Description of the task. The answer must be an exact restatement of all the data.

Items listed in a dataset
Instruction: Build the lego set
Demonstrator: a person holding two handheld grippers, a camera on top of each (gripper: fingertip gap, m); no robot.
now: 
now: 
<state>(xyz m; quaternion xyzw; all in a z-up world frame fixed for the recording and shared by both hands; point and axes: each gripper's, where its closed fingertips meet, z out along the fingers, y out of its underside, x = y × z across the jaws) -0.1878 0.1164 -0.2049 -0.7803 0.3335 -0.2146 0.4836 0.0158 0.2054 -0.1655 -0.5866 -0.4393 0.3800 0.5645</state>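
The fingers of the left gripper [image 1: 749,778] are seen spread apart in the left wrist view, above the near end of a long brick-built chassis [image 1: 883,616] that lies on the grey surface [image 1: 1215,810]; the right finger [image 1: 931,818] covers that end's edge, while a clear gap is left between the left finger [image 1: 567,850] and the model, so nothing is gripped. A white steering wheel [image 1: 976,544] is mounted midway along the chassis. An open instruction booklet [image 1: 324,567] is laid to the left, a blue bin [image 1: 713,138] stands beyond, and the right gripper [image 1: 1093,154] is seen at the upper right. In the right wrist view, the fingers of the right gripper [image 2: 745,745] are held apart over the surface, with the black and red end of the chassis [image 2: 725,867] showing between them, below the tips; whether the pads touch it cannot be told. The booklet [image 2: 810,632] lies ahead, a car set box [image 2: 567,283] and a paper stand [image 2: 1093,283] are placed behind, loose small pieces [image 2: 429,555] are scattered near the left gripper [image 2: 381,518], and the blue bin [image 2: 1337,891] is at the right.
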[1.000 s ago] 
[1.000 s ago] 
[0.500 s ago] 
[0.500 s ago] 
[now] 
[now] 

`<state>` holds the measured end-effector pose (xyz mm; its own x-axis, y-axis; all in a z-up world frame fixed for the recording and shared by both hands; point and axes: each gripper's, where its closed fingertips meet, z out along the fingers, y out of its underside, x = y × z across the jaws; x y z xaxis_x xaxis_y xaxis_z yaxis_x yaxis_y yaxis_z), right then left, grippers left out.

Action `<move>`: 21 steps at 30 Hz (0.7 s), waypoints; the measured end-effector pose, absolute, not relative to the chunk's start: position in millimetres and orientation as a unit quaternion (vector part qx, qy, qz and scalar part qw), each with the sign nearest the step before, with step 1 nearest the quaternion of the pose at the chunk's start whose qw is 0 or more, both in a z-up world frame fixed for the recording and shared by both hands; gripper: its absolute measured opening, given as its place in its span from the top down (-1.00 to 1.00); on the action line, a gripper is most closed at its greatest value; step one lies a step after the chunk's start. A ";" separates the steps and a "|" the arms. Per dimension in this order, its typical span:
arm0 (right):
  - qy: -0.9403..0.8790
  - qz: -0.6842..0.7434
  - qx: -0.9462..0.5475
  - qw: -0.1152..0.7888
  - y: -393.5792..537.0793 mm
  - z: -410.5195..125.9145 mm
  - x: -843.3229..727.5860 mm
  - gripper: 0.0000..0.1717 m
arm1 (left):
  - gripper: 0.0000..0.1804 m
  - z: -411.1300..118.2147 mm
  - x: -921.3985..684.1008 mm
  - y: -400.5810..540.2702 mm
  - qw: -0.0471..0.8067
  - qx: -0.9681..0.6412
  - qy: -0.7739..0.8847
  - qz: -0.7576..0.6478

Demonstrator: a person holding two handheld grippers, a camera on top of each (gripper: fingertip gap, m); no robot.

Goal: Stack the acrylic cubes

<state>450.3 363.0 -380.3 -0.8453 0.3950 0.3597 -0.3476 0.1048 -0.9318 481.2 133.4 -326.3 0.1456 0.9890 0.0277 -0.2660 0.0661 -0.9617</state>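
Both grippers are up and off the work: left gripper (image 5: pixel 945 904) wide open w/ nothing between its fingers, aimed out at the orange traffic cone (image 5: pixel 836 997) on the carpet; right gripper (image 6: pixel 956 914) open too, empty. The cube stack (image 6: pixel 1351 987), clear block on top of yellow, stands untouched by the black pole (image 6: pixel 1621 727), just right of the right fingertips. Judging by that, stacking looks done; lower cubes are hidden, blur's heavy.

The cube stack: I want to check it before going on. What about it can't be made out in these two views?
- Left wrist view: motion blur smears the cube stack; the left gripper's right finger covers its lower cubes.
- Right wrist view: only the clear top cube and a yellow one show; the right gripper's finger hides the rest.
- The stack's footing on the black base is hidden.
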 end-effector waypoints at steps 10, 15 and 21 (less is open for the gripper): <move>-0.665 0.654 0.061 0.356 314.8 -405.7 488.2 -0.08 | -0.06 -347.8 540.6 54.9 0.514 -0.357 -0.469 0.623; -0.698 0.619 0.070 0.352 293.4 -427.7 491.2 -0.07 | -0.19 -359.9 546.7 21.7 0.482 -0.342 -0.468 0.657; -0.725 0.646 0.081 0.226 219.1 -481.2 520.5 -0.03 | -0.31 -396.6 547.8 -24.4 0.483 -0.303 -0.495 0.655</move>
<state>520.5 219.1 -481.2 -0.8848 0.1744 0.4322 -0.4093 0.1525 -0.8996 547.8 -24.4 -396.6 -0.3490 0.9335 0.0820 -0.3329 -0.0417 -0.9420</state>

Answer box.
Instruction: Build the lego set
Demonstrator: a person holding two handheld grippers, a camera on top of each (gripper: fingertip gap, m); no robot.
now: 
now: 
<state>(xyz m; quaternion xyzw; all in a z-up world frame fixed for the recording and shared by both hands; point and axes: each gripper's, where its closed fingertips meet, z out along the fingers, y out of its underside, x = y × z across the jaws) -0.1878 0.1164 -0.2049 -0.7803 0.3335 -0.2146 0.4836 0.0158 0.2054 -0.1655 -0.5866 -0.4393 0.3800 0.5645</state>
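The fingers of the left gripper [image 1: 749,778] are seen spread apart in the left wrist view, above the near end of a long brick-built chassis [image 1: 883,616] that lies on the grey surface [image 1: 1215,810]; the right finger [image 1: 931,818] covers that end's edge, while a clear gap is left between the left finger [image 1: 567,850] and the model, so nothing is gripped. A white steering wheel [image 1: 976,544] is mounted midway along the chassis. An open instruction booklet [image 1: 324,567] is laid to the left, a blue bin [image 1: 713,138] stands beyond, and the right gripper [image 1: 1093,154] is seen at the upper right. In the right wrist view, the fingers of the right gripper [image 2: 745,745] are held apart over the surface, with the black and red end of the chassis [image 2: 725,867] showing between them, below the tips; whether the pads touch it cannot be told. The booklet [image 2: 810,632] lies ahead, a car set box [image 2: 567,283] and a paper stand [image 2: 1093,283] are placed behind, loose small pieces [image 2: 429,555] are scattered near the left gripper [image 2: 381,518], and the blue bin [image 2: 1337,891] is at the right.
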[1.000 s ago] 
[1.000 s ago] 
[0.500 s ago] 
[0.500 s ago] 
[now] 
[now] 

`<state>` holds the measured end-effector pose (xyz mm; its own x-axis, y-axis; all in a z-up world frame fixed for the recording and shared by both hands; point and axes: each gripper's, where its closed fingertips meet, z out along the fingers, y out of its underside, x = y × z across the jaws; x y z xaxis_x xaxis_y xaxis_z yaxis_x yaxis_y yaxis_z), right then left, grippers left out.

Action `<move>`: 21 steps at 30 Hz (0.7 s), waypoints; the measured end-effector pose, absolute, not relative to the chunk's start: position in millimetres and orientation as a unit quaternion (vector part qx, qy, qz and scalar part qw), each with the sign nearest the step before, with step 1 nearest the quaternion of the pose at the chunk's start whose qw is 0 or more, both in a z-up world frame fixed for the recording and shared by both hands; gripper: its absolute measured opening, given as its place in its span from the top down (-1.00 to 1.00); on the action line, a gripper is most closed at its greatest value; step one lies a step after the chunk's start. A ";" separates the steps and a "|" the arms. Per dimension in this order, its typical span:
arm0 (right):
  - qy: -0.9403..0.8790
  - qz: -0.6842..0.7434
  - qx: -0.9462..0.5475
  - qw: -0.1152..0.7888
  - y: -393.5792..537.0793 mm
  - z: -410.5195..125.9145 mm
  - x: -843.3229..727.5860 mm
  - gripper: 0.0000..0.1717 m
arm1 (left):
  - gripper: 0.0000..0.1804 m
  - z: -411.1300..118.2147 mm
  - x: -921.3985..684.1008 mm
  - y: -400.5810..540.2702 mm
  - qw: -0.0471..0.8067
  - qx: -0.9681..0.6412
  - qy: -0.7739..0.8847
  - qz: -0.7576..0.6478

Demonstrator: a person holding two handheld grippers, a camera on top of each (gripper: fingertip gap, m); no robot.

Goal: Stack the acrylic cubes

<state>450.3 363.0 -380.3 -0.8453 0.3950 0.3597 -0.3476 0.1048 -0.9318 481.2 133.4 -326.3 0.1456 0.9890 0.0277 -0.2660 0.0661 -0.9617</state>
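Both grippers are up and off the work: left gripper (image 5: pixel 945 904) wide open w/ nothing between its fingers, aimed out at the orange traffic cone (image 5: pixel 836 997) on the carpet; right gripper (image 6: pixel 956 914) open too, empty. The cube stack (image 6: pixel 1351 987), clear block on top of yellow, stands untouched by the black pole (image 6: pixel 1621 727), just right of the right fingertips. Judging by that, stacking looks done; lower cubes are hidden, blur's heavy.

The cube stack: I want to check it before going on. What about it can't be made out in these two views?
- Left wrist view: motion blur smears the cube stack; the left gripper's right finger covers its lower cubes.
- Right wrist view: only the clear top cube and a yellow one show; the right gripper's finger hides the rest.
- The stack's footing on the black base is hidden.
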 end-effector waypoints at steps 10, 15 and 21 (less is open for the gripper): <move>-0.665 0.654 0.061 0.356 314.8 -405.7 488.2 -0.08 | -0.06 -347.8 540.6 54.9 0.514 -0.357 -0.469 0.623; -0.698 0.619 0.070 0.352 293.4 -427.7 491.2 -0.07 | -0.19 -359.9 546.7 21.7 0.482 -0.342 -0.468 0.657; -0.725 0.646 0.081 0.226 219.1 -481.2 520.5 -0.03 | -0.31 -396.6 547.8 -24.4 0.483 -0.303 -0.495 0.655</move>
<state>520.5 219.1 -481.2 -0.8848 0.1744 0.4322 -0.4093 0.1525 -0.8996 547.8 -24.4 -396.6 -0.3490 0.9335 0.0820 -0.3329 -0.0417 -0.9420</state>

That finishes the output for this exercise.